The creditor can redeem the truck. This is only available in the event that the loan is underwater. Say he owes $50,000 and the truck is only worth $30,000. If he can come up with $30,000 cash he can have the truck for that amount. This is a better deal for the creditor than repossession, since it avoids all of the incidental expenses and risk of selling below market. The downside is that it requires the debtor to come up with a lot of cash at a time when they, almost by definition, aren't doing well financially. It makes the most sense when the vehicle is only worth, like, a few thousand dollars that the debtor can save up while the bankruptcy is pending. There are also companies that offer redemption loans, but these almost always have ridiculously high interest rates, though they may be worth it if the car is worth keeping.
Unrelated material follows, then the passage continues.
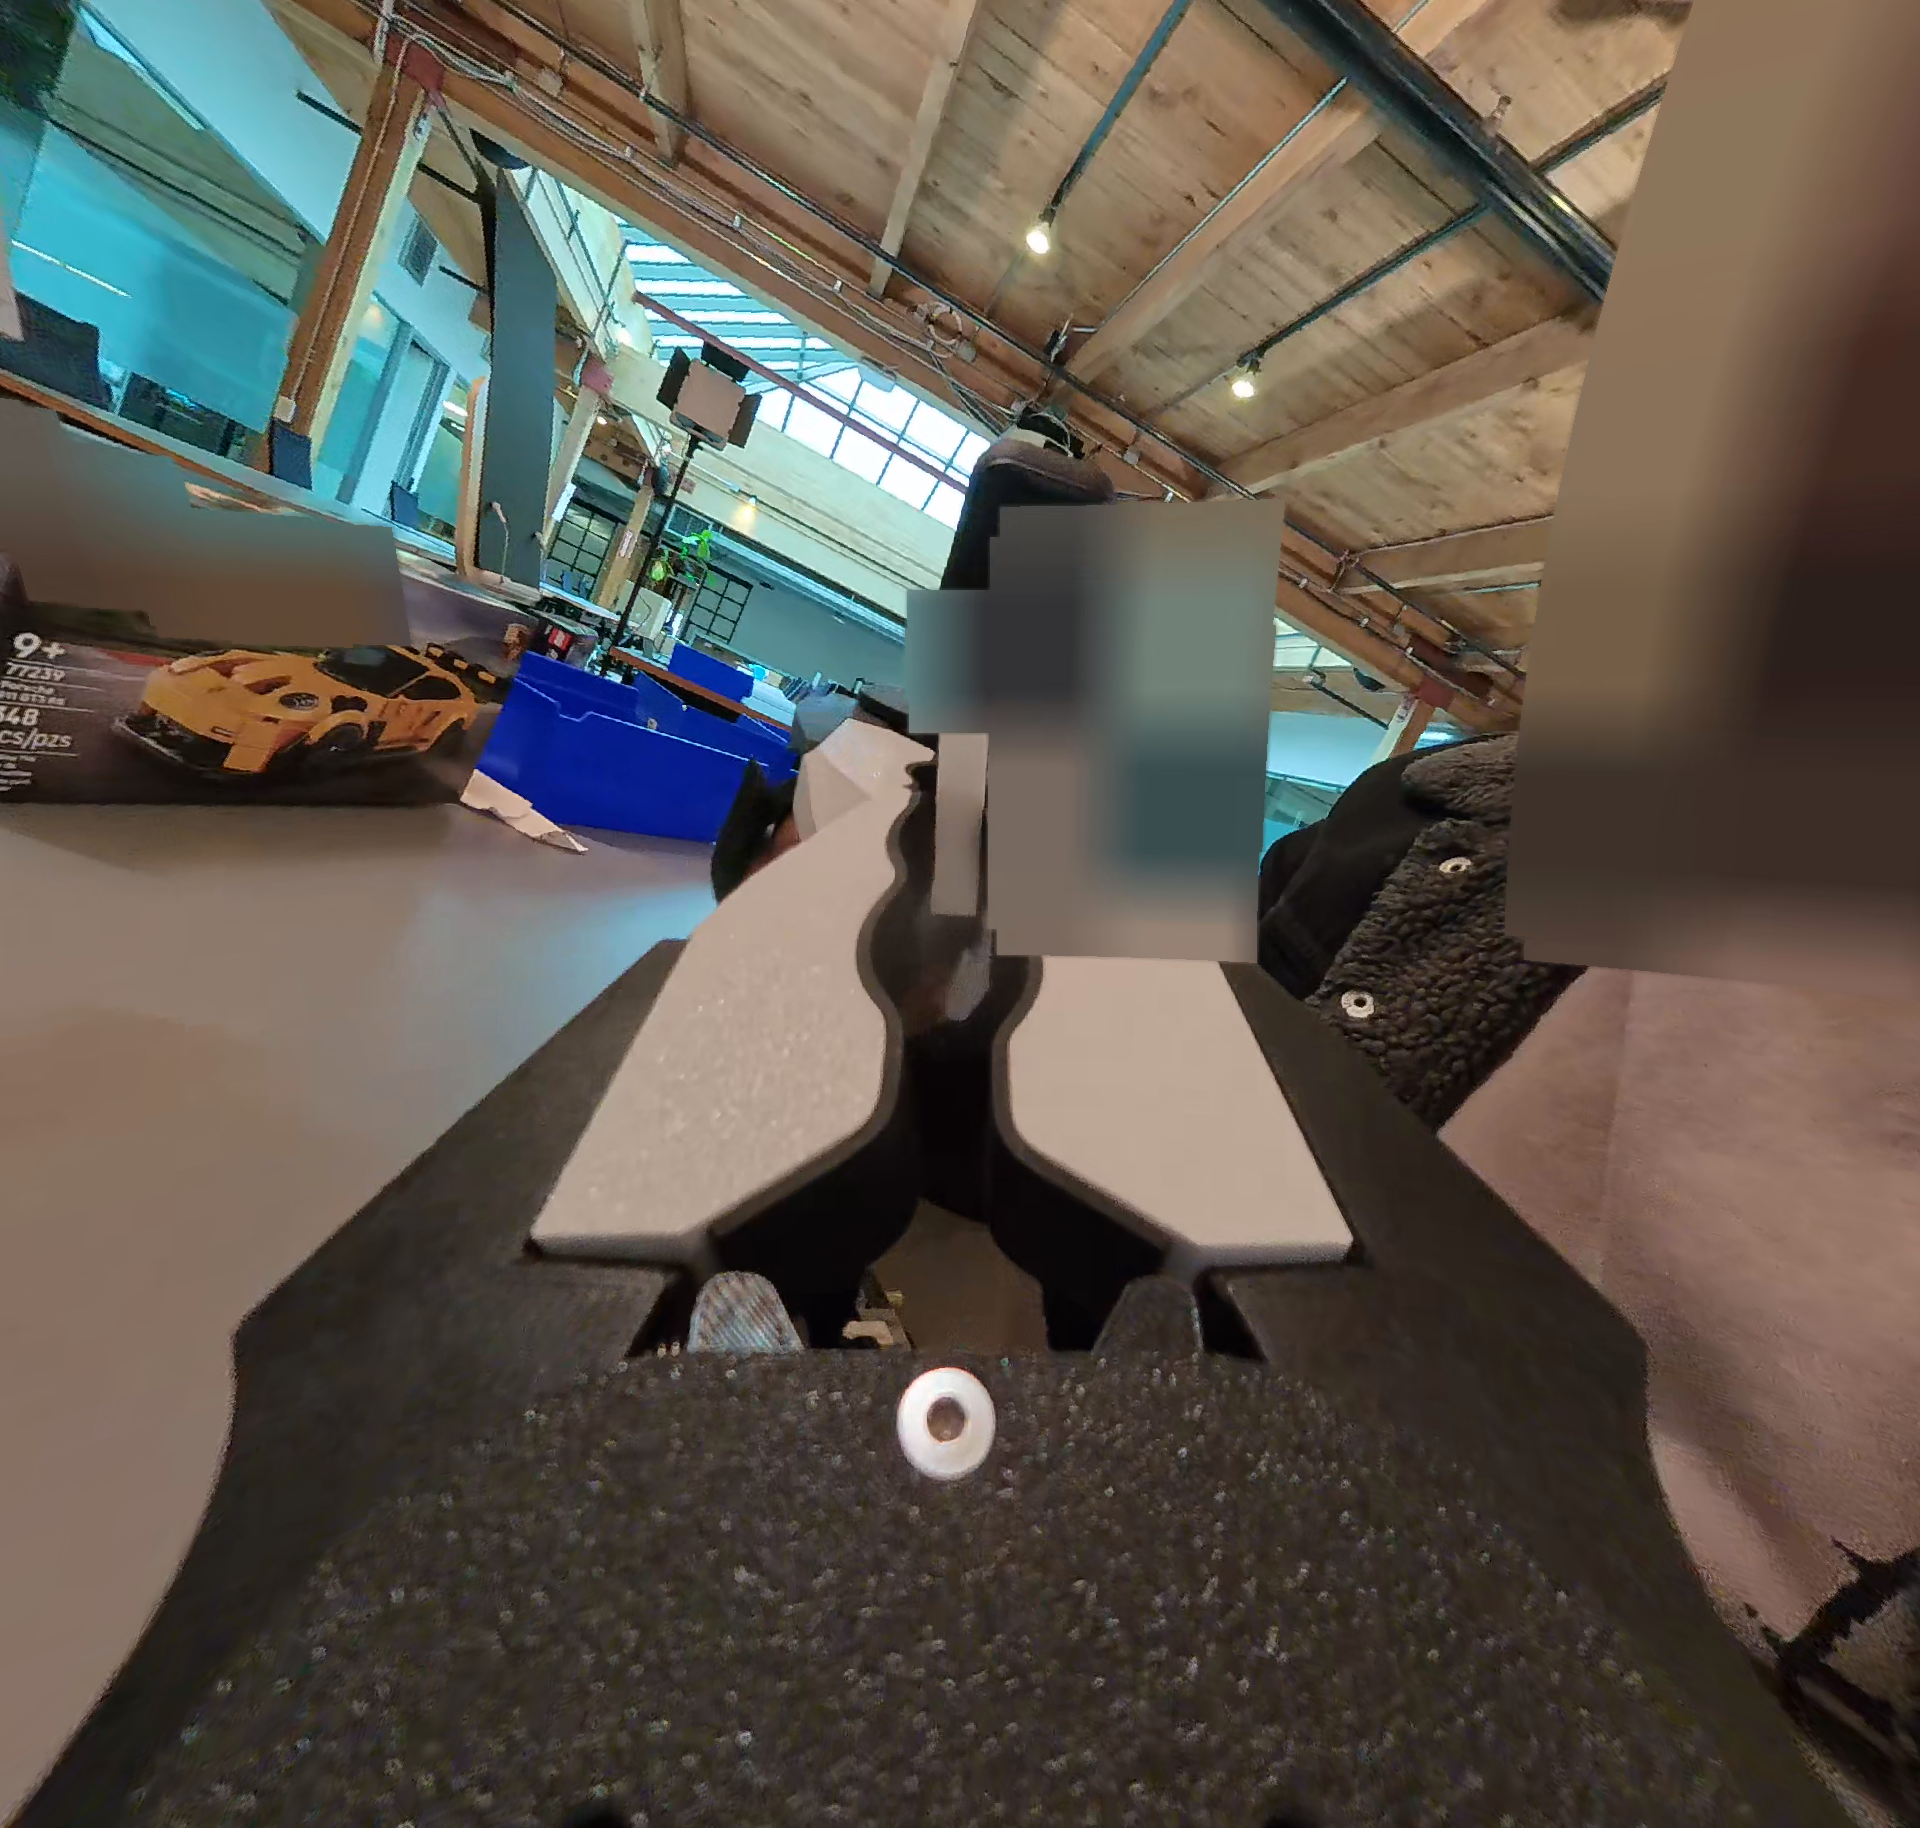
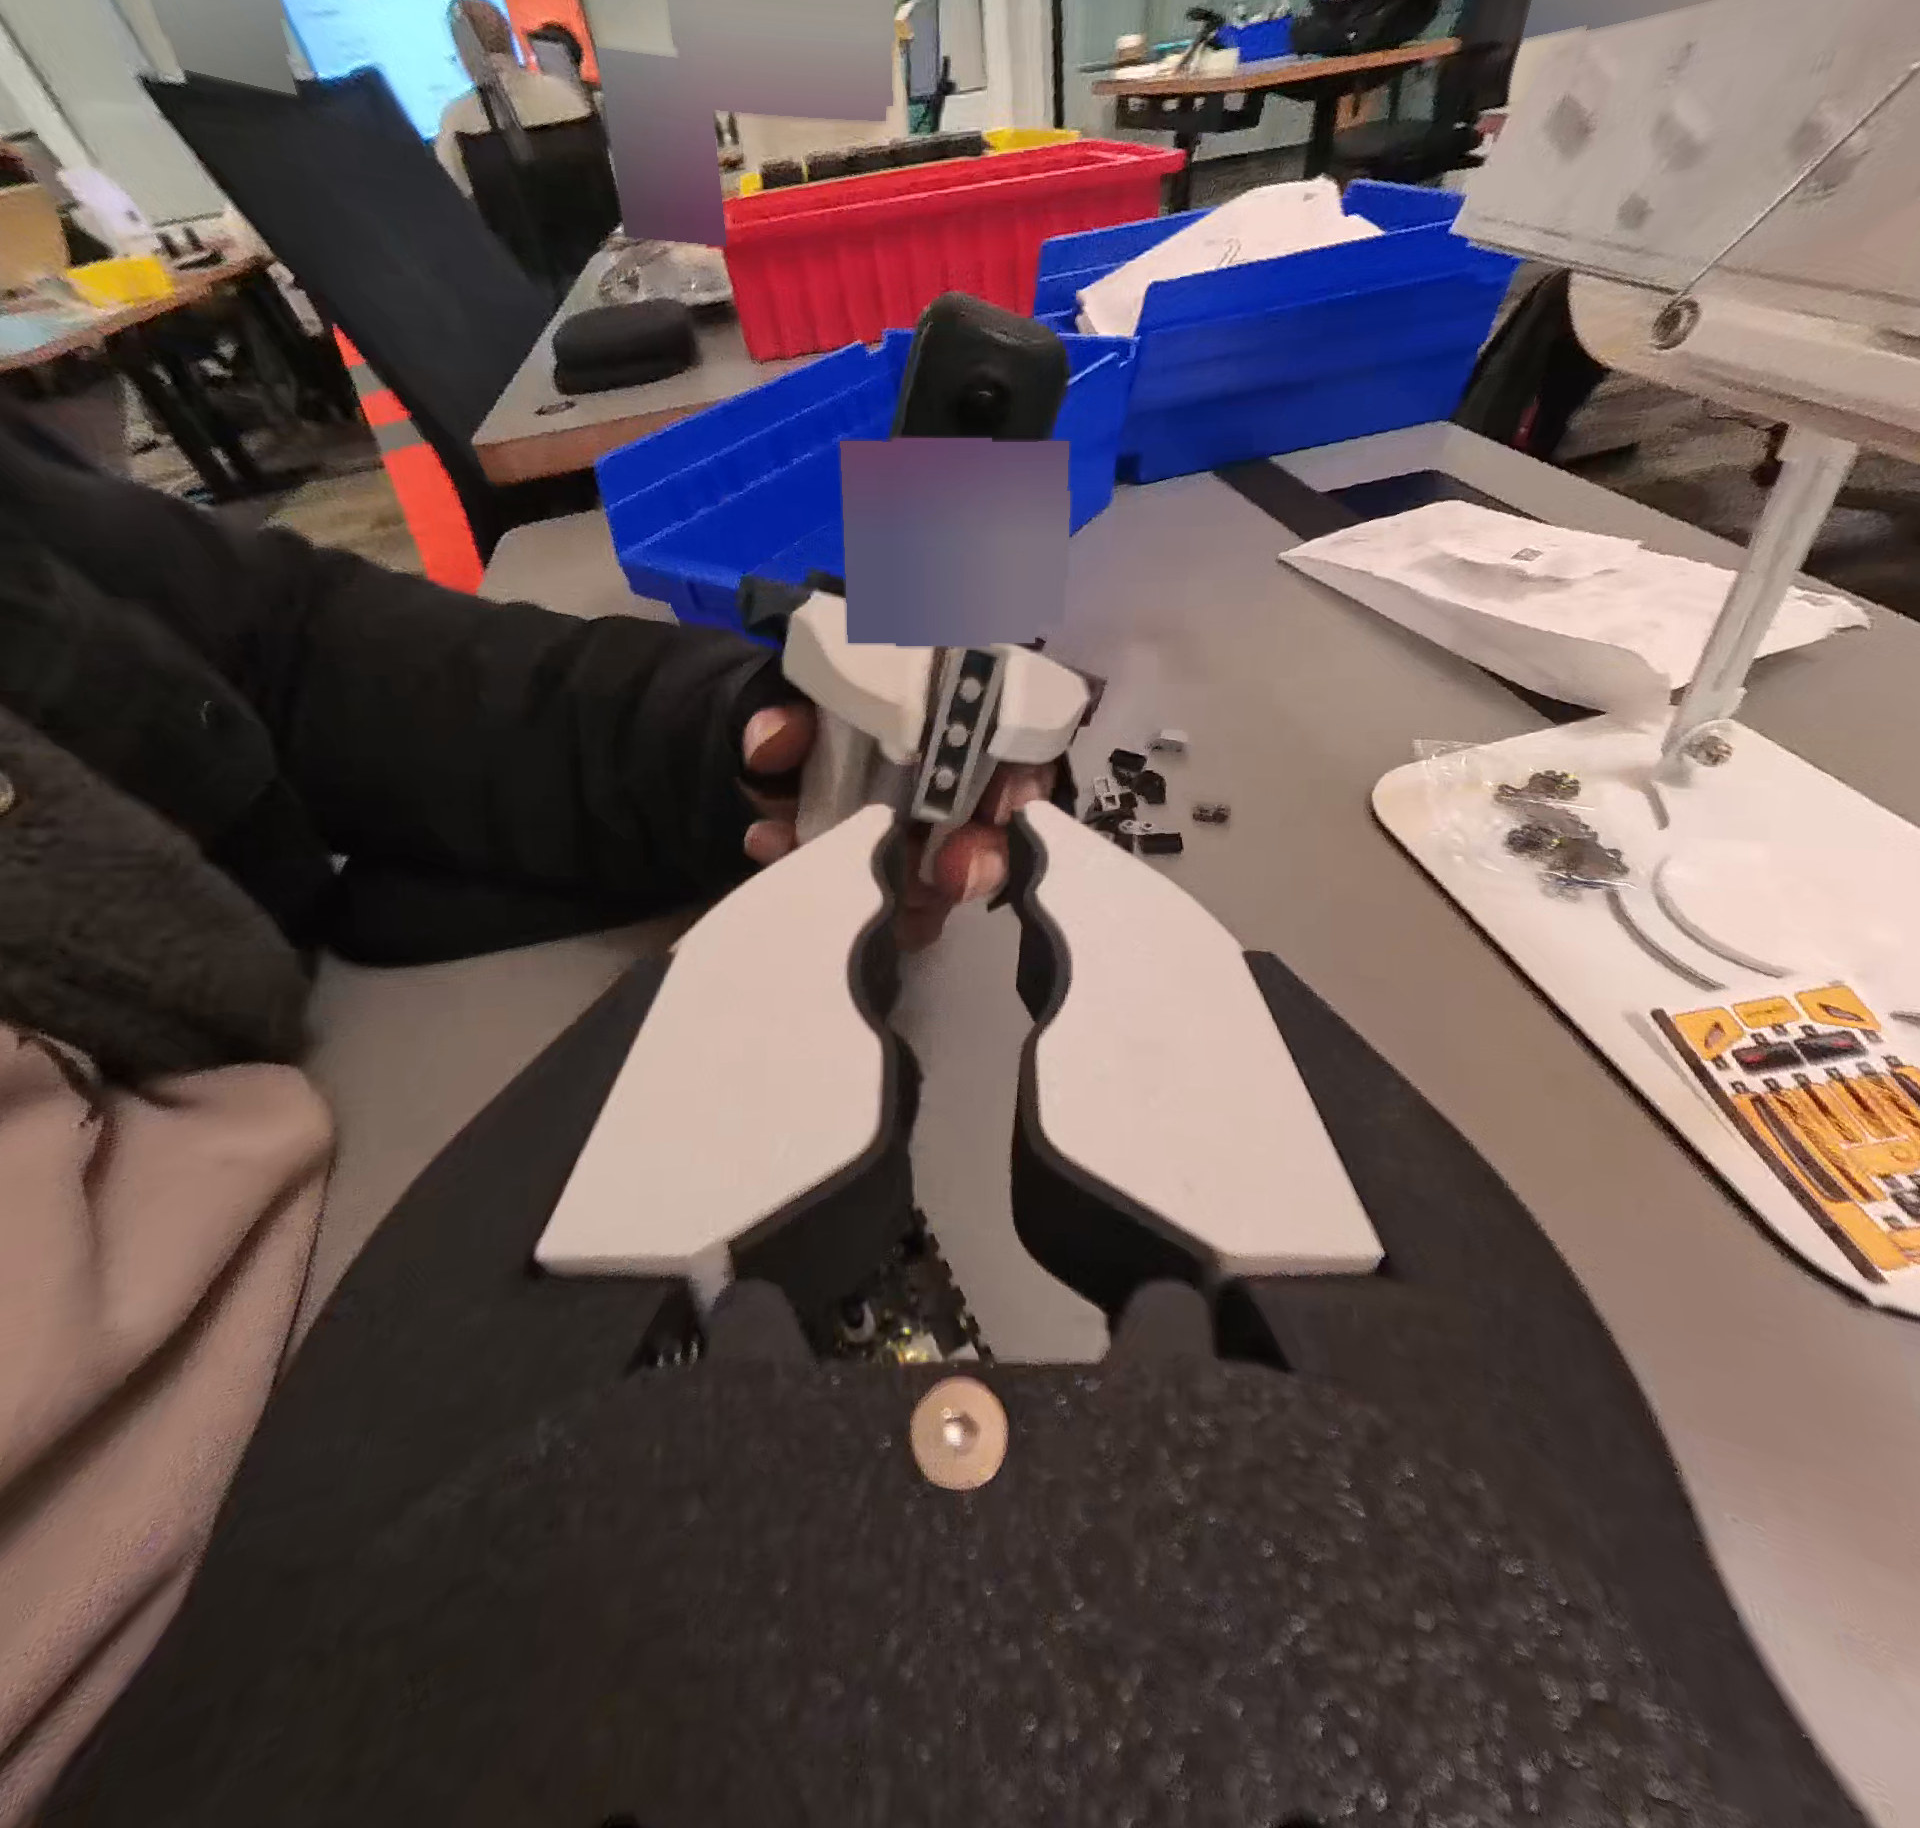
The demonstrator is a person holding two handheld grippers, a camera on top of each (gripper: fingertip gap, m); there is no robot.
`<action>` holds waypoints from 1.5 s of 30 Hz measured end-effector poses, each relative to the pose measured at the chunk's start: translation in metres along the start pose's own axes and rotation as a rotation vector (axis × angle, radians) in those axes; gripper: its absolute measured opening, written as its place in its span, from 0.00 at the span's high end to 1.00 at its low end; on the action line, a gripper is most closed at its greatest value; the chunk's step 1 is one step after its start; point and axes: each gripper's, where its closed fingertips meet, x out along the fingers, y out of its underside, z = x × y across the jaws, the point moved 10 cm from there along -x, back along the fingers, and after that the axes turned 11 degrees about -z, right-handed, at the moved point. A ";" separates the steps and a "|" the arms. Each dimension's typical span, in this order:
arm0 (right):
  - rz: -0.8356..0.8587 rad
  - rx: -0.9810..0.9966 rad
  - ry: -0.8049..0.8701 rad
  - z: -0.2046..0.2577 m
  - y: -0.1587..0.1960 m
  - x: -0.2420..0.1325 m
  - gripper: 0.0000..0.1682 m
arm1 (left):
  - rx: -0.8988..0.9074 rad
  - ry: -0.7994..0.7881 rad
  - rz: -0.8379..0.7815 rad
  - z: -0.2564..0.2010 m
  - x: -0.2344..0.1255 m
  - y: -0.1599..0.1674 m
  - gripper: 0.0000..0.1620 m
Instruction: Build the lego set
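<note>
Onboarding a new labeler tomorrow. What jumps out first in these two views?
In the right wrist view, the left gripper stands upright mid-frame, clamping a grey studded lego strip, with the right gripper open just below it. Behind sit blue bins and a red bin; a yellow sticker sheet lies at lower right. In the left wrist view, the lego box with a yellow car sits on the table at left.

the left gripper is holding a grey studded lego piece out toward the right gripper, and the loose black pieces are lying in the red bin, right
Not quite. The right wrist view shows the loose black pieces lying on the grey table, not in the red bin. The left gripper does hold the studded piece toward the right gripper.
</note>
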 end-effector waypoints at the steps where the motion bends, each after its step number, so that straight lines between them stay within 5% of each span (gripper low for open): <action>1: -0.008 0.004 -0.005 0.000 0.000 0.000 0.92 | 0.012 -0.006 0.003 -0.001 0.001 0.001 0.95; 7: 0.096 -0.061 -0.039 -0.003 0.001 -0.006 0.96 | 0.110 -0.047 0.124 -0.002 0.002 0.002 0.95; 12: 0.445 -0.209 -0.038 -0.006 0.012 -0.012 0.96 | 0.443 -0.133 0.534 -0.004 0.002 0.014 0.92; 17: 0.616 -0.268 -0.062 -0.003 0.028 -0.009 0.96 | 0.620 -0.176 0.839 0.000 0.002 0.041 0.98; 28: 0.663 -0.269 -0.064 -0.007 0.035 -0.008 0.96 | 0.583 -0.148 0.845 -0.001 0.003 0.046 0.89; 45: 0.664 -0.254 -0.078 -0.010 0.038 -0.004 0.96 | 0.579 -0.152 0.862 0.000 0.004 0.051 0.92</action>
The final option is called a "ride through". This was technically eliminated by the 2005 bankruptcy reforms, but it's made a comeback in the form of the "back door ride through" and the realities of the situation. It used to be that the bankruptcy code prohibited a creditor from seizing collateral after discharge, so long as the loan was current. What this meant was that, if the loan was current at the time of filing, you could just continue making payments and keep the car. Since there was no formal affirmation, if you couldn't afford the payments or just wanted a new car, you could stop paying at any time without detriment to your own financial position. While the bankruptcy code no longer affords debtors this protection, a number of state laws still prohibit creditors from seizing collateral when payments are current. Furthermore, remember that repossession isn't free. The banks pushed for this reform because they thought it would lead to more affirmations. It actually led to more repossessions.
Unfortunately for them, this push was based on what they thought they wanted, but after several years it became clear that the economics didn't make sense. It costs the banks about $500 per reaffirmation in legal costs and filing fees. So 100 affirmations costs them $50,000. If the default rate is 10%, then it's costing them $50,000 to pursue ten delinquencies. And what do they actually get for that? Well, they already had the right of repossession, so all they're really getting is the right to sue people who filed bankruptcy in the past few years. Tack on more legal fees, and add into it the fact that most of these people aren't going to have many recoverable assets, and it doesn't look too good. Even in the best case scenario, where they can collect every judgment in full and there are no additional legal fees, it's unlikely that the total value of the suits is going to add up to what they paid—they could be paying $50,000 for the right to collect $30,000. And since reaffirmation is such a bad deal for the debtor, they're now forced to repossess on a lot of loans where they might have otherwise been paid in full.
So in addition to your attorney warning against it and the trustee skeptical at best, we now have the situation where reaffirmation might not even be an option. I know that Ford Motor Credit still follows the letter of the law and insists on reaffirmation, and local credit unions often do because of complicated cross-collateralization agreements and the fact that they seem to take things personally. But otherwise, most debtors who aren't behind on payments end up keeping the car.